Aujourd'hui et demain, 50 millions d'Égyptiens sont appelés aux urnes pour la première élection présidentielle libre depuis la chute d'Hosni Moubarak, en février 2011. Sur la ligne de départ, 13 candidats et beaucoup de rivalités. Même au sein du clan islamiste.

Marion Guénard, collaboration spéciale LA PRESSE

Femmes voilées d'un côté, hommes de l'autre: des centaines de militants des Frères musulmans sont postés les uns après les autres, tous les trois mètres, au bord de la route poussiéreuse qui longe le Nil sur plusieurs dizaines de kilomètres dans le delta. Debout, face à la circulation chaotique, ils tiennent à la main une affiche de leur candidat, Mohamed Morsi, qui bat la campagne dans le nord du pays.

Lors des derniers jours de campagne, les Frères musulmans ont voulu frapper fort en organisant des chaînes humaines d'Assouan à Alexandrie. La démonstration de force visait à faire oublier les débuts laborieux de leur candidat, inconnu du grand public il y a encore quelques semaines. Mohamed Morsi, surnommé la roue de secours, n'était pas au départ destiné à concourir. Technocrate de l'ombre, sans grand charisme, il a dû remplacer au pied levé Khairat el Shater, numéro deux de la confrérie, dont la candidature a été disqualifiée par la commission électorale.

Embourbés dans une guerre stérile pour le partage du pouvoir avec le Conseil suprême des forces armées, à la tête du pays depuis la chute de Moubarak, les Frères musulmans ont également dû faire face à un mécontentement croissant au cours des derniers mois. Première force politique du pays, ils ont, avec leur parti Liberté et Justice, remporté une large victoire aux législatives de l'hiver dernier en gagnant 45% des sièges du Parlement, mais n'ont pas pu depuis transformer l'essai.

«Nous avons le pouvoir législatif, mais nous ne pouvons rien en faire car l'exécutif, piloté par l'armée, ne ratifie pas nos lois. C'est pour cela que nous présentons un candidat à la présidentielle», explique Mohamed Gouda, chef de campagne pour le gouvernorat de Qalioubiya, dans le delta.

Population sceptique

Par conséquent, après quatre mois de paralysie politique, l'image des Frères musulmans s'est largement dégradée aux yeux de la population, qui ne voit dans leur exercice que des promesses non tenues. «Ils n'ont rien fait pour le pays et, en plus, ils n'ont cessé de mentir. Au départ, ils avaient promis qu'ils ne présenteraient pas de candidat! s'offusque Mahmoud, chauffeur de taxi au Caire. Je voterai pour un homme capable de restaurer l'ordre, Amr Moussa ou Ahmed Chafiq!»

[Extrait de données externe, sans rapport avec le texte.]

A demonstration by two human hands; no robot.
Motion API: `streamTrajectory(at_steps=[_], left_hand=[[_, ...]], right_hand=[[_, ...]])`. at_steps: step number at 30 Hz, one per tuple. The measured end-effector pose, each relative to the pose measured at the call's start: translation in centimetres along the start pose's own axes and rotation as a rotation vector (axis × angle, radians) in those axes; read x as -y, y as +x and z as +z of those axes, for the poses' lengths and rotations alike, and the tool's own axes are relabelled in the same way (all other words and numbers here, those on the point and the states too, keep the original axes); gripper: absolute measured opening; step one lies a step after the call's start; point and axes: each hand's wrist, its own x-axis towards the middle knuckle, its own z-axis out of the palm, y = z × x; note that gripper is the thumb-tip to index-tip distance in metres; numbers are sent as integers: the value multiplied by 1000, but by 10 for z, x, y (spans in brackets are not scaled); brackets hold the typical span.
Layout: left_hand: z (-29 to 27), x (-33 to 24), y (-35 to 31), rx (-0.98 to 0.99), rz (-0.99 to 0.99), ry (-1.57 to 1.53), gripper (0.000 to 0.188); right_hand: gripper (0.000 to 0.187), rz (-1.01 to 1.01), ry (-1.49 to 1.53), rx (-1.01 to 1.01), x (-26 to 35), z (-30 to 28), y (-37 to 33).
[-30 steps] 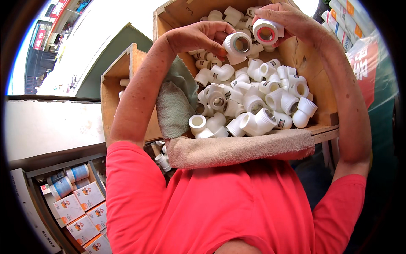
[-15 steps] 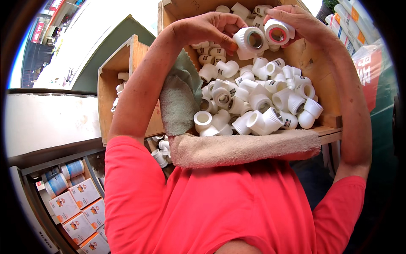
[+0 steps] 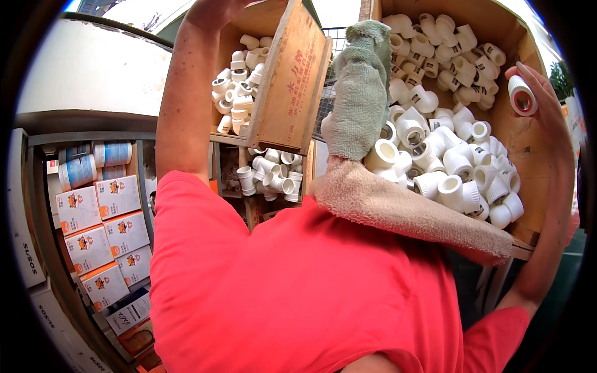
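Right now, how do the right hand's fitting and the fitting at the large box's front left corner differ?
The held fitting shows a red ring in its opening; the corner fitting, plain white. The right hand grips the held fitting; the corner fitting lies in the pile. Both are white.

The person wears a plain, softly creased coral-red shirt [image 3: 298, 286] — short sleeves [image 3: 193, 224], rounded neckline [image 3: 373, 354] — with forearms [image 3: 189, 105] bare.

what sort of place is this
Probably a plumbing or hardware shop: white plastic pipe fittings are heaped in a large brown wooden box, and white-and-orange cardboard boxes are stacked at left.
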Motion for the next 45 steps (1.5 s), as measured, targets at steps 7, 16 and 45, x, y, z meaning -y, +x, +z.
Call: streamTrajectory(at_steps=[7, 16, 45], left_hand=[[-85, 93, -126, -307, -555, 358, 53], [-76, 179, -180, -50, -964, 813, 39], [178, 65, 172, 441, 58, 1812, 34]], right_hand=[[39, -33, -66, -37, -10, -16, -11], [40, -25, -20, 2, 4, 1, -4], [47, -130, 23, 14, -6, 2, -2]])
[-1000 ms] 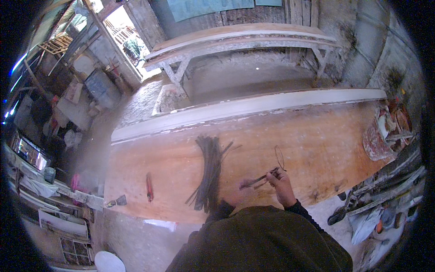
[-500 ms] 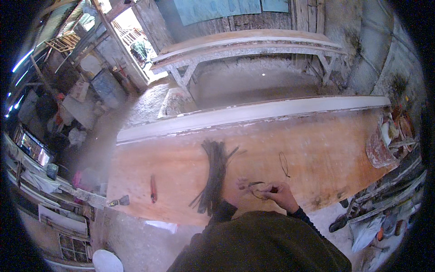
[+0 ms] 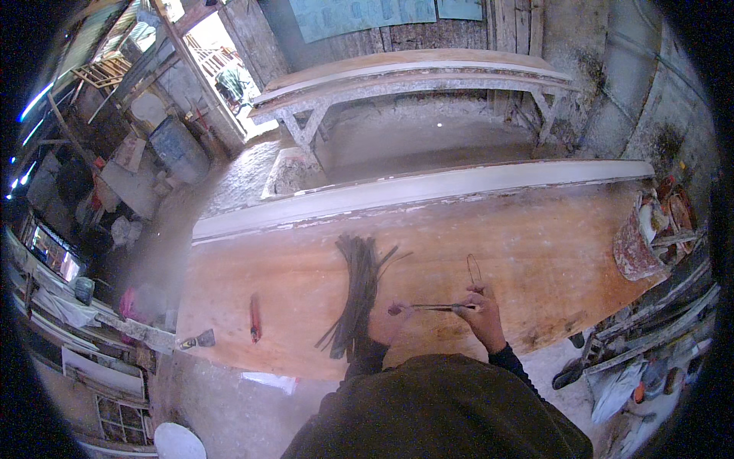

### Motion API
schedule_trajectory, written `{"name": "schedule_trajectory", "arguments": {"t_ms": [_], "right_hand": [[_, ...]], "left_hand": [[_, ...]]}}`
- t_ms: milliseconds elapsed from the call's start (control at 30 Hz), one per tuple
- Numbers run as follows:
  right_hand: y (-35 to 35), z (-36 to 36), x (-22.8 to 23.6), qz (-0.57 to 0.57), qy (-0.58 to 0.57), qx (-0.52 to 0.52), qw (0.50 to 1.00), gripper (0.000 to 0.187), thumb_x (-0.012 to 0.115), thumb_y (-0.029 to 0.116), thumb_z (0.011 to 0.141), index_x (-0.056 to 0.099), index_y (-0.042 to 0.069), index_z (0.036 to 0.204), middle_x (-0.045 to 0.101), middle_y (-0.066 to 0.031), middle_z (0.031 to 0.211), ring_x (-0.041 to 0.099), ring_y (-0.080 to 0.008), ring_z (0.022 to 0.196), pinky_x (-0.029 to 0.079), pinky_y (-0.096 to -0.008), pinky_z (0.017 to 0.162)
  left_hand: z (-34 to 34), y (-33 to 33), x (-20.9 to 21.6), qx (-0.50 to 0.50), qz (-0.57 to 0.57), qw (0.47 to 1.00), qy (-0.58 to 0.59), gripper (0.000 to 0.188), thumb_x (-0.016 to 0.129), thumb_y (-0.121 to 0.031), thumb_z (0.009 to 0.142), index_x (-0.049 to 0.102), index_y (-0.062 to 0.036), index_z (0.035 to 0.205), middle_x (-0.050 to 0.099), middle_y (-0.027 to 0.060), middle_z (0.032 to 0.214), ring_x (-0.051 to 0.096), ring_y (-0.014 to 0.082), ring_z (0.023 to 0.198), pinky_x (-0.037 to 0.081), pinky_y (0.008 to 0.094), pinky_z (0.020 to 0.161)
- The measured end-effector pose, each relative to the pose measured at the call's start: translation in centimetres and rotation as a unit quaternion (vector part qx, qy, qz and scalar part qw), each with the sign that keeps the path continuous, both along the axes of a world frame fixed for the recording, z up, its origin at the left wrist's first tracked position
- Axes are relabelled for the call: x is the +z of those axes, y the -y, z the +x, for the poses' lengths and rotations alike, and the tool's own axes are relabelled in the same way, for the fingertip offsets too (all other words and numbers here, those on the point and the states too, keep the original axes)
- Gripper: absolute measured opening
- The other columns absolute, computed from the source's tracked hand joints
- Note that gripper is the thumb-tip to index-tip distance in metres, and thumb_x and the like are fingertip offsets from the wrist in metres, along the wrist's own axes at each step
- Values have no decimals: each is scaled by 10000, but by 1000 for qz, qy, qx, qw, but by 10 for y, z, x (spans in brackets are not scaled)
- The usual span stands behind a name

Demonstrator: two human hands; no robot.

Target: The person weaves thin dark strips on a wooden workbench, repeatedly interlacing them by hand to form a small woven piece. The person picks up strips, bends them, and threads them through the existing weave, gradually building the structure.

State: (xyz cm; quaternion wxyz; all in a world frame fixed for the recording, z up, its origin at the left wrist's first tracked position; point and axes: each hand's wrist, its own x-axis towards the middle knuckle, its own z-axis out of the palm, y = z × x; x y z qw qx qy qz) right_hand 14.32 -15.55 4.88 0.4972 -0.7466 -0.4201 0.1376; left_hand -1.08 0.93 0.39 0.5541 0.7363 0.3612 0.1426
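Observation:
My left hand (image 3: 391,320) is closed on one end of a thin dark strip (image 3: 434,307), just right of a bundle. My right hand (image 3: 483,317) pinches the strip's other end, so it runs almost straight between the two hands above the wooden tabletop. The bundle of dark flat strips (image 3: 356,287) lies lengthwise on the table, with a few ends splaying out. Just beyond my right fingertips rests a thin dark loop (image 3: 473,267). What the strip is made of cannot be made out.
On the table's left lie a red tool (image 3: 255,317) and a putty knife (image 3: 200,340). A stained bucket (image 3: 636,243) stands at the right end. A long white board (image 3: 428,194) lines the far edge, and a bench (image 3: 413,76) stands beyond it.
The strip was bent in a curve between my hands and is now drawn out nearly straight. My right hand has turned more upright, and the hands are farther apart.

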Motion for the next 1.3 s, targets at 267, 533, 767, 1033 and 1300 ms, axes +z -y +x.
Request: {"name": "schedule_trajectory", "arguments": {"t_ms": [267,533,767,1033,1300], "right_hand": [[3,-14,3,-56,-405,266,873,235,643,141,726,616,8,918,557,-88,1014,516,-152,914,410,-298,776],[2,-6,-30,-55,-359,105,926,113,665,39,664,580,34,738,581,-13,710,531,-112,690,418,-271,664],[-9,-6,1,-26,17,-81,996,124,660,69,666,601,63,775,530,-60,675,522,-182,664,412,-287,623],[2,7,-4,-16,-8,-36,999,121,652,128,691,633,57,788,551,-97,841,521,-200,851,413,-304,714],[5,-4,-15,-19,-434,216,874,152,656,141,719,620,6,780,594,-64,897,542,-140,806,414,-301,743]], "left_hand": [[3,2,13,69,81,994,26,159,638,-164,709,624,-45,815,615,81,709,580,177,651,453,291,609],[8,17,-5,-28,-22,996,82,293,649,-128,710,548,-22,963,595,80,845,562,166,761,453,296,705],[4,31,23,-258,-213,926,176,324,622,-91,743,486,-19,1028,570,52,856,544,142,779,447,283,721],[0,10,-12,-55,-29,992,108,192,640,-157,734,575,-47,877,589,53,755,542,129,680,444,272,659],[4,-2,5,74,35,996,38,176,656,-158,706,615,-34,824,610,81,686,562,144,612,452,278,580]]}}
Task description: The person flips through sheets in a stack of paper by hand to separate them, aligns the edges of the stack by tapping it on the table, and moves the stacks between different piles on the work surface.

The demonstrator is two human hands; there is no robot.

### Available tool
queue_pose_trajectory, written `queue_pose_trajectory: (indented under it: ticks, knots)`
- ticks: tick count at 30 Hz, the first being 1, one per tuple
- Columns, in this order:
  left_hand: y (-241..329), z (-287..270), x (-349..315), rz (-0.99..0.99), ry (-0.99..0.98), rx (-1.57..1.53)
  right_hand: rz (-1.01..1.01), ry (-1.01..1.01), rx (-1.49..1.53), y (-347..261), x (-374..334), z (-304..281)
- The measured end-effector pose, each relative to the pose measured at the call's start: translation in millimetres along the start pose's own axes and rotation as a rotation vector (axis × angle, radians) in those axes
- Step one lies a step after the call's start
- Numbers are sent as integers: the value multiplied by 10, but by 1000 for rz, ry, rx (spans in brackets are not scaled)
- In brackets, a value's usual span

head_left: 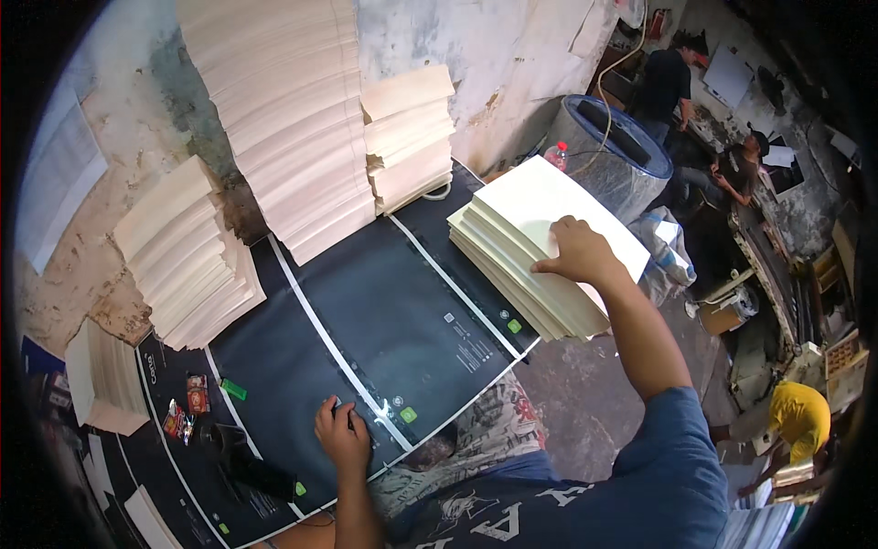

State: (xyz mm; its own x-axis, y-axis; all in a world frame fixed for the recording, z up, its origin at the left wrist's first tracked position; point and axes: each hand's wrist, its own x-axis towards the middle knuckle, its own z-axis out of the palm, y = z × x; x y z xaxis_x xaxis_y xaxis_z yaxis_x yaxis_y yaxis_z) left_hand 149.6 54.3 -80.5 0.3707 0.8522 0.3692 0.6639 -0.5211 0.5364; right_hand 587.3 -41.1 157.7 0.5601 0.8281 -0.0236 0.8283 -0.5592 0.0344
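My right hand rests on the white top sheet of a thick stack of cream paper at the table's right edge. Its thumb is held apart from the fingers. The sheets below the top are fanned unevenly along the near left side. Lower down, near the table's front edge, my left hand is curled just above the dark table cover. Something small and dark shows between its fingers, too little to name.
Tall paper piles stand against the wall, with shorter paper stacks to the left. Small packets and a green lighter lie at left. Beyond the right edge are a blue-rimmed drum, a red-capped bottle and several people.
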Motion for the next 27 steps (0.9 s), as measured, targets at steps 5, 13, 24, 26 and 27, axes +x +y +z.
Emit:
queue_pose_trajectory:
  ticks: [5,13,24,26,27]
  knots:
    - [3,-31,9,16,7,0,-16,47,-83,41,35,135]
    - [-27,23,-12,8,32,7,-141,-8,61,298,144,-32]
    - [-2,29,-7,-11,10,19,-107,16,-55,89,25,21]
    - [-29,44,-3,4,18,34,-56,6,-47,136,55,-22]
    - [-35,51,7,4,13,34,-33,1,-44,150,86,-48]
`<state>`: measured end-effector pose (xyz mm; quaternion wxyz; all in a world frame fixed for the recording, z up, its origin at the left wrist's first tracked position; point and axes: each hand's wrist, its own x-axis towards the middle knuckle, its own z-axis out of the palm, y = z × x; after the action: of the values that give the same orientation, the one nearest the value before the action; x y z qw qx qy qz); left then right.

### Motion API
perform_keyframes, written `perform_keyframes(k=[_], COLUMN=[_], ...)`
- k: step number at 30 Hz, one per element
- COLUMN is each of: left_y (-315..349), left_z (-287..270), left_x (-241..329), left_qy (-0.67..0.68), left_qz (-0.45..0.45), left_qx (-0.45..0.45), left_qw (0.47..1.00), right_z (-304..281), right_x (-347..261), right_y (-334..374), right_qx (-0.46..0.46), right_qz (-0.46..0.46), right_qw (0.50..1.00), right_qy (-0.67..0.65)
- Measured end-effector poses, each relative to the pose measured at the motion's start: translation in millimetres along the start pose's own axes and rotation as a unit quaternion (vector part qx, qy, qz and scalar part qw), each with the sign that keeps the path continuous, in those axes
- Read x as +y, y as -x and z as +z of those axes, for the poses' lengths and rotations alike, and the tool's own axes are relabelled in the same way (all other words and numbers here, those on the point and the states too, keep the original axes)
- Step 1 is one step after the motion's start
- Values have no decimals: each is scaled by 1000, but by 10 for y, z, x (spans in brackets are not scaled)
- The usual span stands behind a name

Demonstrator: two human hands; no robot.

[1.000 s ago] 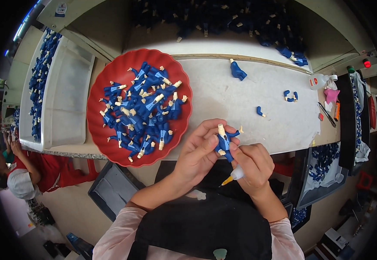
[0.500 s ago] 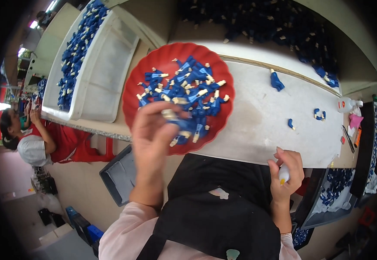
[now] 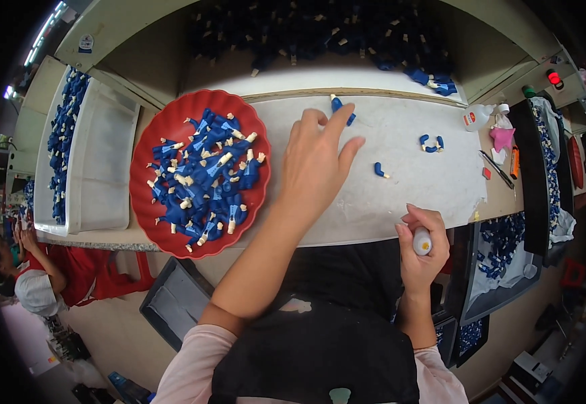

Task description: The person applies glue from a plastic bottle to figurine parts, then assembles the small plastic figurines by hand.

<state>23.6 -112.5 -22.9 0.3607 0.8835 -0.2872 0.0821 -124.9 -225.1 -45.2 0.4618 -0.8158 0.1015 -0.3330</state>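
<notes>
My left hand point(image 3: 312, 158) reaches across the white work sheet point(image 3: 293, 215) with its fingers spread and nothing in them. Close by its fingertips lies a blue figure part with a cream end point(image 3: 336, 103), partly hidden by the hand. My right hand point(image 3: 427, 266), near the sheet's front edge, is closed around a small white bottle with a yellow tip point(image 3: 422, 242). Left of my left arm stands a red scalloped dish point(image 3: 145, 145), heaped with blue and cream figure parts point(image 3: 205, 168). A small blue arm piece point(image 3: 379, 170) and several more curved blue pieces point(image 3: 431, 148) lie on the sheet.
A white bin point(image 3: 101, 155) of blue parts stands at far left, and a dark pile of parts point(image 3: 320, 34) fills the shelf behind. At right are a clear bottle point(image 3: 476, 117), a pen point(image 3: 497, 168) and an orange cutter point(image 3: 514, 162). Another person point(image 3: 44, 283) sits at left.
My left hand has left the red dish, let go of the blue figure part and moved right over the sheet. The view has shifted; my right hand still holds the bottle.
</notes>
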Motion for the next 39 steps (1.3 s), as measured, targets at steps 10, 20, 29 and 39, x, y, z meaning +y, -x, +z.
perform_keyframes(k=[10, 20, 29, 39], left_y=[-418, -78, 289, 540], left_z=[513, 191, -119, 21], left_x=[-175, -126, -4, -22], left_qy=[-27, 156, 651, 758], left_qz=[-13, -3, -268, -274], left_qx=[23, -70, -129, -213], left_qw=[999, 985, 698, 553], right_z=[-102, -90, -171, -78], right_x=[158, 155, -77, -128], right_y=[79, 93, -30, 23], right_qx=[35, -49, -78, 57], right_qz=[45, 52, 169, 181], right_qw=[983, 982, 953, 922], right_qy=[-177, -173, -239, -338])
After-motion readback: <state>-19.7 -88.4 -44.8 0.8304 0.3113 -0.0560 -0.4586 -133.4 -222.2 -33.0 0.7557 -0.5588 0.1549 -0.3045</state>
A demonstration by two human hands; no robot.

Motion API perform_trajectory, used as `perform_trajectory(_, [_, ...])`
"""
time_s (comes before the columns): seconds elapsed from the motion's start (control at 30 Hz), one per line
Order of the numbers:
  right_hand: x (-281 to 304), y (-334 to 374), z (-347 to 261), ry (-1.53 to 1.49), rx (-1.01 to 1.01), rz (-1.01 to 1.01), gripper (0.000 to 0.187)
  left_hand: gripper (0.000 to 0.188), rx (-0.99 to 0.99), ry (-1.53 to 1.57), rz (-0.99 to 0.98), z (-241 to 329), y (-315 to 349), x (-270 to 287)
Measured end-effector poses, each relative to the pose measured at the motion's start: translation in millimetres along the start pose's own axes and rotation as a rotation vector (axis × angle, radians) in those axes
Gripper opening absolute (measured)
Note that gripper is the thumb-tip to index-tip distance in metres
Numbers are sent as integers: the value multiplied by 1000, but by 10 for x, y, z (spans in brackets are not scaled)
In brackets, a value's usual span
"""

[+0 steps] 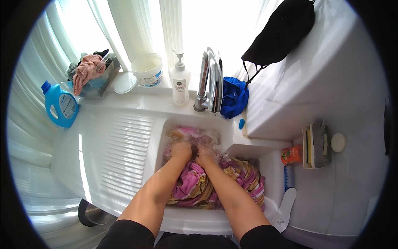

Ces anciens du système de Moubarak ne sont pas les seuls à représenter un danger pour les Frères musulmans. Abdel Moneim Aboul Fotouh, ancien membre influent banni de la confrérie il y a un an pour ses ambitions présidentielles, fait figure de trouble-fête. Islamiste modéré, il a su gagner en quelques mois le soutien d'une large part de la population, rassemblant des sympathisants de l'extrême gauche aux salafistes. Anti-armée, il critique régulièrement les Frères pour s'être compromis avec les militaires. Cette position lui a permis de gagner les faveurs des révolutionnaires, y compris de jeunes Frères musulmans qui se sont détournés de la confrérie, au cours des derniers mois, pour se joindre à sa campagne. «Il a un programme au service de l'Égypte et non au service de ses propres ambitions. Les Frères, eux, ne pensent qu'à garantir leurs propres intérêts», s'indigne Omar, étudiant de 19 ans issu d'une famille qui appuie les Frères musulmans.

Pourtant, personne ne peut dire avec certitude qui sera au second tour. On disait les Frères perdus, mais c'est sans compter la puissante machine électorale de la confrérie, d'une redoutable efficacité dans les zones populaires et rurales. Aboul Fotouh, en manque de financement, a dû pour sa part suspendre sa campagne dès vendredi dernier, alors qu'Amr Moussa est toujours annoncé en tête des sondages.